* INSTRUCTIONS TO FOLLOW *
Among the entries below, how many lines hold the word "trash"? Reply with the number only.

* EXERCISE DATA *
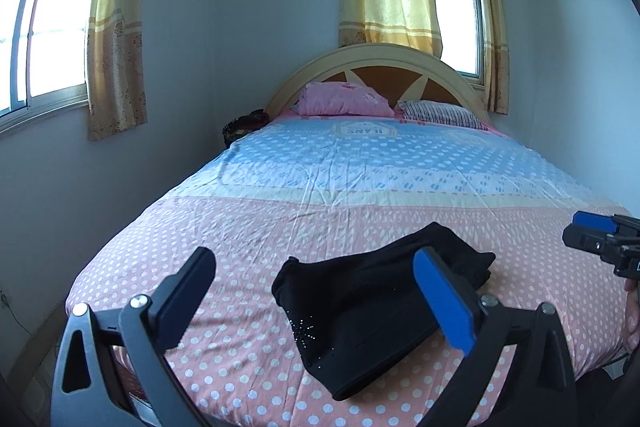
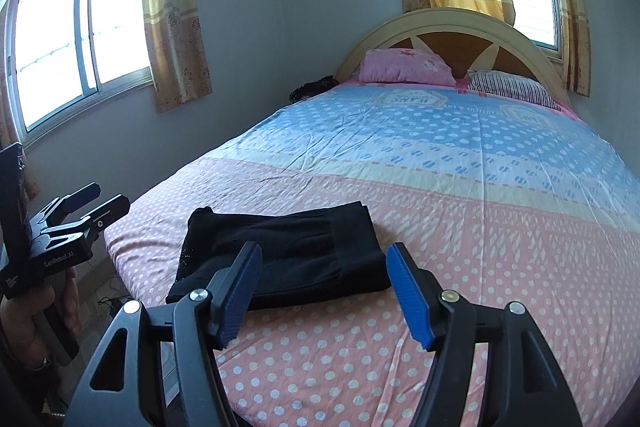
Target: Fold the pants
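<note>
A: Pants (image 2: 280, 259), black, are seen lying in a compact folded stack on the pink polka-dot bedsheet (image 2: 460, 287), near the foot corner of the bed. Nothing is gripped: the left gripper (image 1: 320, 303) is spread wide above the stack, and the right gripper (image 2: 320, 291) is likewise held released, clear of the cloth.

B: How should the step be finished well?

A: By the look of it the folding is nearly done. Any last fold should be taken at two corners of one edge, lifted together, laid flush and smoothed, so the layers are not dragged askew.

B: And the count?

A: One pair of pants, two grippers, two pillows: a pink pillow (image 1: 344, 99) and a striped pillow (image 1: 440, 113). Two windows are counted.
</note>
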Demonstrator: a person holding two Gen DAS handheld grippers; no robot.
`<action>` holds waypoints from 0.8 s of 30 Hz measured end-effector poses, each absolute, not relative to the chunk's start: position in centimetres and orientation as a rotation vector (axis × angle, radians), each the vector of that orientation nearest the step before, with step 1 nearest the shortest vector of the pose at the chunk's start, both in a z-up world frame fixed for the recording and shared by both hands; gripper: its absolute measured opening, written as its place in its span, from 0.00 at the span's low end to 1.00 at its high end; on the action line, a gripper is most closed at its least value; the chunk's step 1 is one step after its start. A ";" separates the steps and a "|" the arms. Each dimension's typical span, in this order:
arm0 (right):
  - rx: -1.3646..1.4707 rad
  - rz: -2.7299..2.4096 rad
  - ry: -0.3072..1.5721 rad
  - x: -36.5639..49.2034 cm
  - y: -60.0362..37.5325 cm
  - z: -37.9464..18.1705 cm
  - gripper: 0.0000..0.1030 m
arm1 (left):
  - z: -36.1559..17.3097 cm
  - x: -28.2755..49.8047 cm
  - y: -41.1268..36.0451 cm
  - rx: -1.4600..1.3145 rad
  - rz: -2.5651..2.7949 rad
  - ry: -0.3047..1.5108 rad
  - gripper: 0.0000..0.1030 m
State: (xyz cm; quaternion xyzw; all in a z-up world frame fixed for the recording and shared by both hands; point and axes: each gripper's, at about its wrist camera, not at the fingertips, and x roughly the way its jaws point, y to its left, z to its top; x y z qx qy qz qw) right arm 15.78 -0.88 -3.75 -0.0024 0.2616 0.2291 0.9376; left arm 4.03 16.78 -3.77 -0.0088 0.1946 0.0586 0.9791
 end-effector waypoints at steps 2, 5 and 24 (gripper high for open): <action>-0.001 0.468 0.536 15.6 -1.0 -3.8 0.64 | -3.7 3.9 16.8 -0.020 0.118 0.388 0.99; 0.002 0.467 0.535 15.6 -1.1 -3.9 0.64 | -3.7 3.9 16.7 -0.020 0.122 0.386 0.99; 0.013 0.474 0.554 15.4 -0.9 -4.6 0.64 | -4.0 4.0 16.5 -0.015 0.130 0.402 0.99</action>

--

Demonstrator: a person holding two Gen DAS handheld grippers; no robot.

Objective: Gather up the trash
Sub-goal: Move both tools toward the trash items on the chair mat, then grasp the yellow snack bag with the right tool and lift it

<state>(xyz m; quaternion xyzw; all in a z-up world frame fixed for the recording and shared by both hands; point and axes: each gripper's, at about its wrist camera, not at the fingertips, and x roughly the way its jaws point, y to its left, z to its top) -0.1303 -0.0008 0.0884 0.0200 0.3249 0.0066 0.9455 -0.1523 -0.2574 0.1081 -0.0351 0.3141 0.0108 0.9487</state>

* REPLY TO THE EXERCISE *
2